Up to Speed

Up to Speed: 4 Things You Need to Know About the U.S.-Russia Agreement

Will it work? From the plan’s ambitious scope to the rebels’ anger, Eli Lake gets you up to speed.

In the coming days, the Syrian government is supposed to provide an accounting to the United Nations of its chemical weapons program. The declaration expected from Syria is spelled out in a four-page framework agreement forged Saturday by the United States and Russia in Geneva. That document may present President Obama with a way to solve the most pressing national security crisis of his second term without taking military action that most American citizens and members of Congress oppose. Will it work? Here are four things you need to know about the proposed deal.

1) The plan is very ambitious. The first step of the U.S.-Russian framework agreement requires President Bashar al-Assad’s regime to submit to the United Nations “a comprehensive listing, including names, types, and quantities of its chemical weapons agents, types of munitions, and location and form of storage, production, and research and development facilities.” Press reports say Secretary of State John Kerry and Russian Foreign Minister Sergei Lavrov agreed in private talks in Geneva last week that Syria possessed about 1,000 metric tons of chemical agents, including nerve gas and blistering agents. But the devil is in the details. After the first submission from Syria, the U.S.-Russia plan says an initial round of inspections is supposed to be complete by the end of November, and Syria’s chemical stocks should be destroyed by the middle of 2014. To get a sense of how ambitious that stipulation is, consider what the director of the Defense Intelligence Agency, Lt. Gen. Mike Flynn, told a conference for intelligence community contractors in Washington on Thursday: “Today I asked a few of our folks from our own chemical system, ‘How long did it take for us to kind of get rid of everything?’... It took us about seven years, so it’s going to take a while.”

2) The pro-Western rebels are not happy. Two weeks ago it appeared that Obama was finally willing to enter the Syria conflict against Assad. The leaders of the Free Syrian Army, the opposition groups fighting Assad that are not affiliated with al Qaeda, greeted the prospect of American airstrikes against Syrian military targets with praise. Mohammed al-Aboud, commander of the eastern front for the Free Syrian Army’s Supreme Military Council, told The Daily Beast on Sunday: “In my area on the eastern front—this is where most of the oil and gas is—this has been targeted by the extremist forces. There is increased pressure by the extremist forces. This makes the fight much harder because the perception is our forces will not be getting support from the United States.” For now, the Free Syrian Army will continue to rely on other patrons in the Gulf, such as Saudi Arabia, where Prince Bandar bin Sultan, the former Saudi ambassador to Washington, has worked to provide Assad’s more moderate opponents with weapons and other kinds of support.

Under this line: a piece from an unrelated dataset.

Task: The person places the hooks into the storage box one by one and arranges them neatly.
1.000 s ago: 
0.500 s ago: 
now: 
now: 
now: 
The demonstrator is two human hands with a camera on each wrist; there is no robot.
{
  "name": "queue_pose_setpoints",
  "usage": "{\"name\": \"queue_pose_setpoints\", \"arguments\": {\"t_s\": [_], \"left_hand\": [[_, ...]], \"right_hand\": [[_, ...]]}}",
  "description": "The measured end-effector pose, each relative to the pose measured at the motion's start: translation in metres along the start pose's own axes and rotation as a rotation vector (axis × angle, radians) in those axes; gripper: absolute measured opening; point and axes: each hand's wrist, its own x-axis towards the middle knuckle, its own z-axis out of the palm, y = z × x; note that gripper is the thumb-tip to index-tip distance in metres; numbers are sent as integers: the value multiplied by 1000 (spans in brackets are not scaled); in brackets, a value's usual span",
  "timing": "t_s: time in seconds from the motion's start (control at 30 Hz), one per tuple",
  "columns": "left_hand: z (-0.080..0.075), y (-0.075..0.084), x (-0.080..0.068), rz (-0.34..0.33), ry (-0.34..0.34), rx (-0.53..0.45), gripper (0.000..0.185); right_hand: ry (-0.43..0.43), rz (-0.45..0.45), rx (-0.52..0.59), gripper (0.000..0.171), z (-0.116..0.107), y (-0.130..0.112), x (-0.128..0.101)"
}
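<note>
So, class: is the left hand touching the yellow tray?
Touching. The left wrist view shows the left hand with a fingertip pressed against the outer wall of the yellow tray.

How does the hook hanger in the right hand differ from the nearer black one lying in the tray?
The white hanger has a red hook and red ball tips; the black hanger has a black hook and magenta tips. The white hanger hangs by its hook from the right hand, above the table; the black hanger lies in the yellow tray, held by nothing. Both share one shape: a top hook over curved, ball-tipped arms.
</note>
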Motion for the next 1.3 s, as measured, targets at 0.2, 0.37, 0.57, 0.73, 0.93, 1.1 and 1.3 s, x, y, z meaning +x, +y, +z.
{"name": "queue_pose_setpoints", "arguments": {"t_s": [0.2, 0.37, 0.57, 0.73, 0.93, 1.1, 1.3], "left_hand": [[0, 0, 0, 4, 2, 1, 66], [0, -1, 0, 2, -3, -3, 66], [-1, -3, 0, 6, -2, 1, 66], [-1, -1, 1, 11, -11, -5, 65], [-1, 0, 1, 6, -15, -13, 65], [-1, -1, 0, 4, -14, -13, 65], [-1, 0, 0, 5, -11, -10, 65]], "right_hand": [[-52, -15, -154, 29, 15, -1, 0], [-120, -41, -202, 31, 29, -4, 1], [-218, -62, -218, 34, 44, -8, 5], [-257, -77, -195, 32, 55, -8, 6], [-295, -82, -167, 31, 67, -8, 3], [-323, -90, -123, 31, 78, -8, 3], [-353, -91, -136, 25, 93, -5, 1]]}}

3) For now, Obama avoids political humiliation. Obama acknowledged last week in interviews with major U.S. television networks that he may not have had the votes for even a modest authorization of force against Syria. So on Tuesday, the president asked Congress to delay the vote. The delay almost certainly spared him a defeat in the House of Representatives, where even close allies of House Minority Leader Nancy Pelosi (D-CA), such as Rep. Anna Eshoo (D-CA) announced their opposition to a military strike. One Democratic member of Congress told The Daily Beast over the weekend of party leaders complaining bitterly to senior White House staff that the proposed resolution would put them in an impossible position with their constituencies. One Republican staff member told The Daily Beast on Sunday that he saw the main victory of the diplomatic initiative as sparing “the Congress of having to cast a vote.” This staff member added: “The actual rejection would have been a tsunami throughout our foreign policy. It did not happen and that is a plus.”

4) Any deal will be a defeat for America’s political strategy. For now Obama has claimed a tentative victory. Over the weekend, the president said in his weekly address that the credible threat of force spurred Assad to take steps to acknowledge and possibly disarm his chemical arsenal. “A dictator must not be allowed to gas children in their beds with impunity,” Obama said. But even if Assad loses all his chemical weapons and cooperates with the ambitious schedule laid out in the U.S.-Russia framework, he will likely remain in power. It also is unclear whether the limited support the U.S. government has provided to the Free Syrian Army would continue if Assad made progress on his chemical weapons. In that sense, while Assad’s alleged use of chemical weapons is punished with a disarmament process, he would still be able to say he survived despite crossing what Obama has said is one of the world’s gravest red lines.